*** Opening of Information shown ***

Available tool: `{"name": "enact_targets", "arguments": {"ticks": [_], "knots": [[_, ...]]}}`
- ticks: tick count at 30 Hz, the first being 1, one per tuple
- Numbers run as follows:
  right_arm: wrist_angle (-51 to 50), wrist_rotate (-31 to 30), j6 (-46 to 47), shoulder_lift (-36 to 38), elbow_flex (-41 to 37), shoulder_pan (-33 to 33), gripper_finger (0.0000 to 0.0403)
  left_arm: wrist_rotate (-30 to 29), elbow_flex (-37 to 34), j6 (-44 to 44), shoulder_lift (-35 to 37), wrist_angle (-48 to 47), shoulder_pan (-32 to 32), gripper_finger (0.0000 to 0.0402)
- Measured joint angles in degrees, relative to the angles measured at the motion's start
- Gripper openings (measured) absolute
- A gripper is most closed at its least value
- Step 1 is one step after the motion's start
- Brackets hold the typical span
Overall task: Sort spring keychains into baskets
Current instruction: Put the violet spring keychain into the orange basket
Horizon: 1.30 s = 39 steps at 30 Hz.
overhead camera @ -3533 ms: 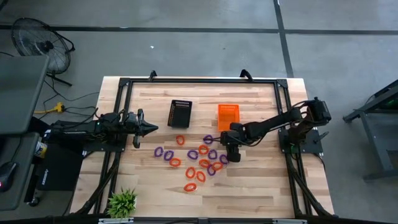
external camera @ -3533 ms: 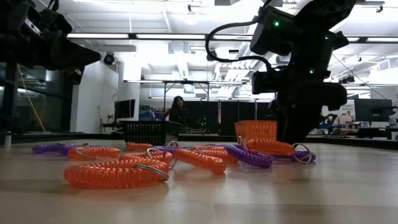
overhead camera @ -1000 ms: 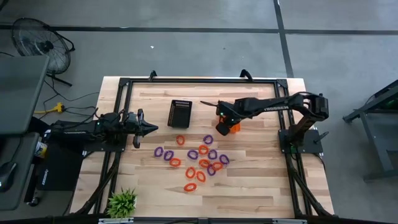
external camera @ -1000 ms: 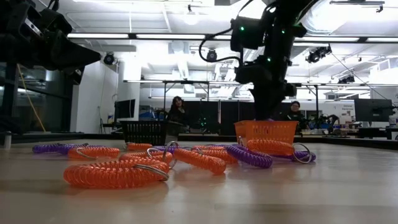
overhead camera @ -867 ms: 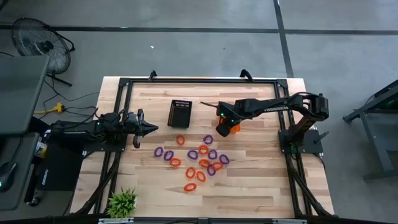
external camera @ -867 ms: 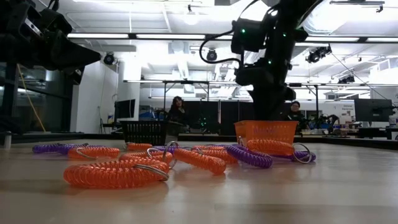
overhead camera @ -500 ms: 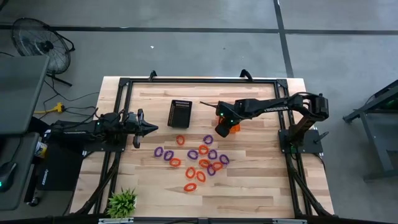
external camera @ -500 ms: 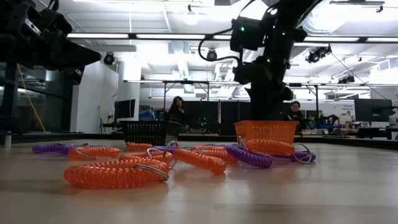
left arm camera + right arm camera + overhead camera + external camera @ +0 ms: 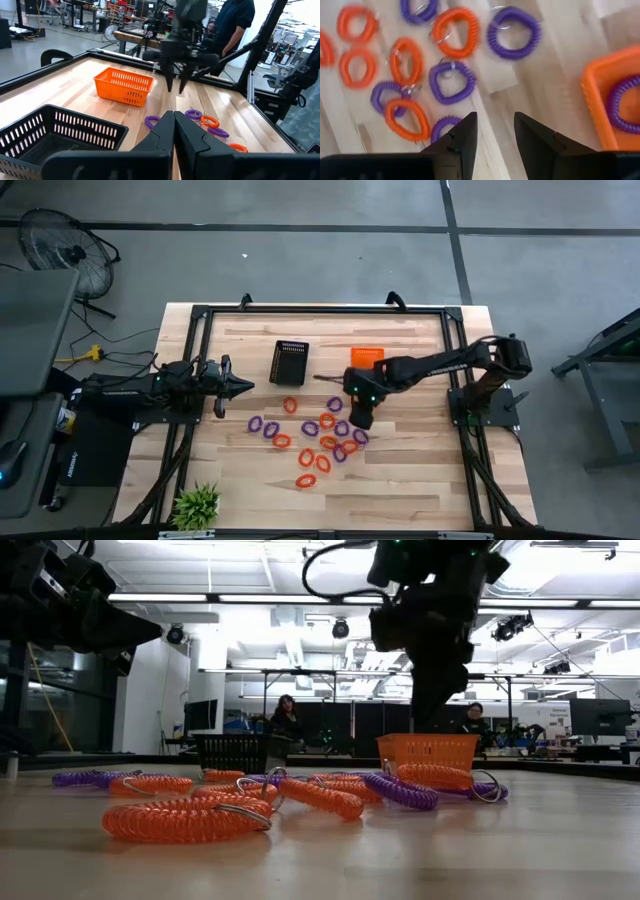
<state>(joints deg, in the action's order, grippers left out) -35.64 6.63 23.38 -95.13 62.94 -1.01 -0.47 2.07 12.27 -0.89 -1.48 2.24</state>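
Note:
Several orange and purple spring keychains (image 9: 322, 438) lie flat on the wooden table, near of the two baskets. In the right wrist view a purple keychain (image 9: 451, 81) and an orange keychain (image 9: 454, 31) lie below the fingers. My right gripper (image 9: 358, 416) (image 9: 495, 134) hangs open over the pile's far right part, pointing down and touching nothing. The orange basket (image 9: 367, 357) stands just beyond it, with a purple keychain (image 9: 620, 102) inside. The black basket (image 9: 290, 362) stands to its left. My left gripper (image 9: 243, 387) (image 9: 174, 131) waits shut at the table's left, level, pointing right.
A black metal frame (image 9: 320, 310) runs round the table. A small green plant (image 9: 197, 505) stands at the near left corner. The bare wood at the table's near side is free. A person (image 9: 235, 22) stands beyond the table's right side.
My right gripper has moved from above the orange basket toward the table's near edge and now hangs over the keychain pile. The keychains on the table lie as before.

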Motion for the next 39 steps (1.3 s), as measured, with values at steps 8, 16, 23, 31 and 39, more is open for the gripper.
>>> {"name": "enact_targets", "arguments": {"ticks": [8,16,23,31,39], "knots": [[-3.24,-2.46,-9.04,0.00,0.00,-7.51,0.0124,0.00,0.00,-0.02,0.00,0.00,-0.02,0.0001],[-3.17,-7.25,-8.45,-1.32,0.00,-10.76,0.0124,0.00,-0.02,-0.01,0.00,0.00,-0.01,0.0001],[-1.73,-7.35,-12.14,-4.64,0.00,-10.78,0.0124,0.00,-0.02,0.00,0.00,0.00,-0.01,0.0001],[1.29,-5.39,-12.53,-8.22,0.00,-10.78,0.0124,0.00,0.00,-0.02,0.00,0.00,0.00,0.0001],[1.69,-6.34,-11.82,-10.78,0.00,-10.67,0.0124,0.00,-0.02,-0.02,0.00,0.00,0.00,0.0001]]}}
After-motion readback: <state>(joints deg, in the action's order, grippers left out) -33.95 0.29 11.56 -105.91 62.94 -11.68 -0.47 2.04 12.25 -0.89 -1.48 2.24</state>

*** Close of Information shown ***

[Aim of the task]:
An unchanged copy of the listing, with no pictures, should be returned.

[Completed task]:
Available tool: `{"name": "enact_targets", "arguments": {"ticks": [_], "knots": [[_, ...]]}}`
- ticks: tick count at 30 Hz, the first being 1, one per tuple
- Numbers run as follows:
  right_arm: wrist_angle (-51 to 50), wrist_rotate (-31 to 30), j6 (-46 to 47), shoulder_lift (-36 to 38), elbow_flex (-41 to 37), shoulder_pan (-33 to 33), gripper_finger (0.0000 to 0.0403)
  left_arm: wrist_rotate (-30 to 29), elbow_flex (-37 to 34), j6 (-44 to 44), shoulder_lift (-35 to 37), wrist_angle (-48 to 47), shoulder_pan (-32 to 32), gripper_finger (0.0000 to 0.0402)
- Measured joint angles in degrees, relative to the angles measured at the motion's start
- Gripper openings (measured) absolute
- A gripper is most closed at its least value
- Step 1 is one step after the motion's start
- Brackets hold the typical span
Overall task: Sort spring keychains into baskets
Current instruction: Put the violet spring keychain into the orange basket
Horizon: 1.30 s = 39 steps at 30 Hz.
overhead camera @ -3533 ms: 
external camera @ -3533 ms: 
overhead camera @ -1000 ms: 
external camera @ -1000 ms: 
overhead camera @ -867 ms: 
external camera @ -867 ms: 
overhead camera @ -500 ms: 
external camera @ -500 ms: 
left arm camera + right arm camera + overhead camera + external camera @ +0 ms: 
<state>(joints deg, in the action's order, grippers left out) -35.64 6.63 23.38 -95.13 62.94 -1.01 -0.47 2.07 12.27 -0.89 -1.48 2.24</state>
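Note:
Several orange and purple spring keychains (image 9: 322, 438) lie flat on the wooden table, near of the two baskets. In the right wrist view a purple keychain (image 9: 451, 81) and an orange keychain (image 9: 454, 31) lie below the fingers. My right gripper (image 9: 358, 416) (image 9: 495, 134) hangs open over the pile's far right part, pointing down and touching nothing. The orange basket (image 9: 367, 357) stands just beyond it, with a purple keychain (image 9: 620, 102) inside. The black basket (image 9: 290, 362) stands to its left. My left gripper (image 9: 243, 387) (image 9: 174, 131) waits shut at the table's left, level, pointing right.
A black metal frame (image 9: 320, 310) runs round the table. A small green plant (image 9: 197, 505) stands at the near left corner. The bare wood at the table's near side is free. A person (image 9: 235, 22) stands beyond the table's right side.
My right gripper has moved from above the orange basket toward the table's near edge and now hangs over the keychain pile. The keychains on the table lie as before.
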
Motion for the next 39 steps (1.3 s), as measured, with values at steps 8, 16, 23, 31 and 39, more is open for the gripper.
>>> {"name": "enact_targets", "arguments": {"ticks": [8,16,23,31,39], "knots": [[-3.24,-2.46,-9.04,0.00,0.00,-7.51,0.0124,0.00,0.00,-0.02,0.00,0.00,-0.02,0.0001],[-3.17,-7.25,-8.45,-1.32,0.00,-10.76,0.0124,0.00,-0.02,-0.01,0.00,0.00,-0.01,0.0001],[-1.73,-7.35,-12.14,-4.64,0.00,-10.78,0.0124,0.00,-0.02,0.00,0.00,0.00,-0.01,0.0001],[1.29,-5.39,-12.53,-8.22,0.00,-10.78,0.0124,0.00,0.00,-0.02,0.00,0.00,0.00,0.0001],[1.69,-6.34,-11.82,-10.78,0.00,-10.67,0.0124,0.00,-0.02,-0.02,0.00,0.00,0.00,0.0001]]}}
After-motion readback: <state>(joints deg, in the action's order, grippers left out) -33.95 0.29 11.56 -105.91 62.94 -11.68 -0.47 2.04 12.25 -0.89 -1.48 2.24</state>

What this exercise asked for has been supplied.